§ DATASET SECTION:

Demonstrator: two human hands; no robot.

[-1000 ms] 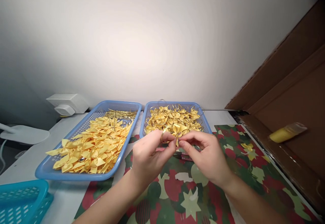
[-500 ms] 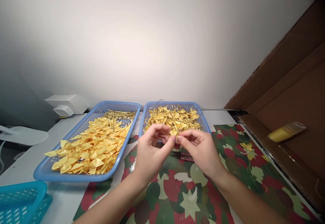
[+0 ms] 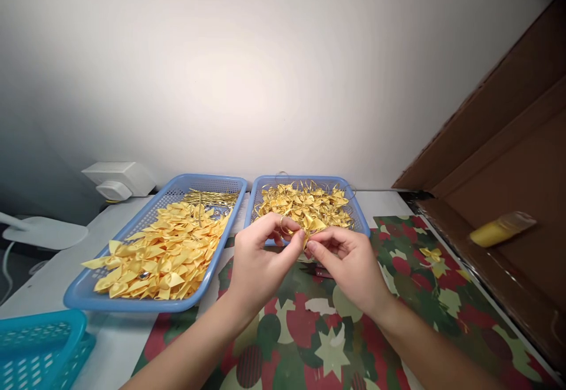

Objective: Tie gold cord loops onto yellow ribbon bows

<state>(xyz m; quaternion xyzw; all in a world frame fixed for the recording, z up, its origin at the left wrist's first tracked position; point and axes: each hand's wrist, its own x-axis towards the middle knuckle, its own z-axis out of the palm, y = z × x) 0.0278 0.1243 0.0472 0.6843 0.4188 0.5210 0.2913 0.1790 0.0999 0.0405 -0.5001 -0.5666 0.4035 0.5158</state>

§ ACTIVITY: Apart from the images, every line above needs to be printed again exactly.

§ OUTPUT:
Demonstrator: two human hands; no robot.

[-1000 ms] 
[-500 ms] 
[+0 ms] 

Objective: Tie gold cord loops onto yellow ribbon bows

<state>(xyz m; quaternion xyzw; all in a world frame fixed for the recording, z up, its origin at the left wrist's first tracked position; point and axes: each hand's wrist, its own x-axis towards the middle knuckle, its own z-axis out of the palm, y = z × x) 0.0278 0.1243 0.0472 0.6843 0.4188 0.5210 0.2913 0.1790 0.0999 0.0405 -0.5001 -0.5666 0.4035 0.5158</state>

Nothing more will be written for this answer.